*THE TASK*
Your answer should be one number: how many lines below hold the word "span".

*GIVEN DATA*
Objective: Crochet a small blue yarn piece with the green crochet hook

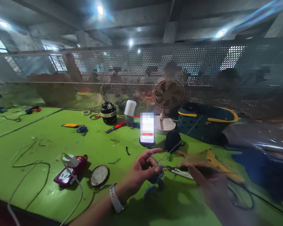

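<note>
My left hand (143, 169), with a white watch strap at the wrist, pinches a small blue crochet piece (157, 177) between thumb and fingers. Blue yarn (166, 154) passes over its raised index finger and stretches up toward the dark basket. Blurred by motion, my right hand (202, 175) closes around a thin crochet hook (179, 168). The hook's tip meets the crochet piece beside my left thumb; its handle is partly hidden by my fingers. White-handled scissors (184, 174) lie just under the hook.
A phone (147, 130) stands upright ahead, with a fan (168, 94) behind it. Nearby are a dark yarn ball (173, 141), a dark basket (202, 125) with yellow handles and a black bottle (108, 113). A purple tissue pack (72, 172), round brush (99, 175) and white cable (79, 191) lie left.
</note>
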Tool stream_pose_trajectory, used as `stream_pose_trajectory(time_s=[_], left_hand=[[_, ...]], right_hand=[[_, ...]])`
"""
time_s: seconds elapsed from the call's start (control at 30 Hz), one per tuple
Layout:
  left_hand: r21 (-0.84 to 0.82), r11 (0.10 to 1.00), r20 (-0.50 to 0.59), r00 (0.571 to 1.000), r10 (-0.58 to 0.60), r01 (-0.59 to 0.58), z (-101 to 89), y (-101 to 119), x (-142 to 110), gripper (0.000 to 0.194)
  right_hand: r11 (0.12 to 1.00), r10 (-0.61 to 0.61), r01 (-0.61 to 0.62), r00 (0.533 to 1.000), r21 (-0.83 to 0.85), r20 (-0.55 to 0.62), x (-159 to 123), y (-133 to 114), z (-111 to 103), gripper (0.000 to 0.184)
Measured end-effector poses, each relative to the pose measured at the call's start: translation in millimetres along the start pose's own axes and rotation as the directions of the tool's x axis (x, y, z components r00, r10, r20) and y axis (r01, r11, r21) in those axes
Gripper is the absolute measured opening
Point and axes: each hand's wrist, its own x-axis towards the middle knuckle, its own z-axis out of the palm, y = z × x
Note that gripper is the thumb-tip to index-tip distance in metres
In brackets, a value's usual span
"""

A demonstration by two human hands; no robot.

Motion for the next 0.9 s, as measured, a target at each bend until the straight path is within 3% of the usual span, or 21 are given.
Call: stream_pose_trajectory(time_s=[0.07,0.17,0.23,0.27,0.43,0.53,0.63,0.73,0.8,0.9], left_hand=[[0.03,1.0,0.003,1.0,-0.001,0.001,0.6,-0.1,-0.7,0.056],[0.118,0.992,-0.009,0.999,0.04,-0.039,3.2,-0.5,-2.0,0.058],[0.236,0.966,-0.027,0.993,0.115,-0.106,5.3,-2.3,-2.8,0.059],[0.312,0.94,-0.039,0.987,0.156,-0.136,6.3,-4.0,-3.3,0.058],[0.584,0.789,-0.115,0.943,0.313,-0.191,11.8,-16.0,-6.2,0.062],[0.583,0.793,-0.173,0.927,0.331,-0.174,15.3,-22.3,-7.5,0.066],[0.387,0.916,-0.241,0.948,0.209,-0.104,16.9,-28.0,-6.8,0.075],[0.022,0.999,-0.18,0.983,0.03,-0.027,14.3,-32.4,-3.6,0.079],[-0.146,0.989,-0.102,0.994,-0.034,0.018,10.2,-32.4,-0.8,0.076],[-0.251,0.964,0.006,0.996,-0.084,0.083,2.4,-26.3,2.5,0.07]], right_hand=[[0.97,0.193,-0.182,0.98,0.162,-0.057,-0.6,6.1,1.9,0.004],[0.802,0.501,-0.464,0.866,0.377,0.0,-4.0,14.7,7.8,0.014],[0.712,0.577,-0.535,0.815,0.455,0.056,-9.4,19.6,15.1,0.016],[0.71,0.575,-0.533,0.816,0.461,0.059,-12.9,21.7,19.7,0.017],[0.867,0.453,-0.407,0.885,0.289,-0.111,-27.2,23.7,39.9,0.015],[0.946,0.323,-0.313,0.928,0.08,-0.186,-29.1,19.2,41.3,0.007],[0.965,-0.016,-0.007,0.996,-0.264,-0.085,-28.1,14.6,37.9,0.009],[0.868,-0.327,0.315,0.944,-0.385,0.034,-24.6,11.0,34.8,0.012],[0.834,-0.407,0.404,0.91,-0.375,0.075,-20.6,8.4,32.3,0.014],[0.849,-0.415,0.436,0.9,-0.298,0.132,-12.8,3.9,25.9,0.016]])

*EXERCISE OUTPUT*
2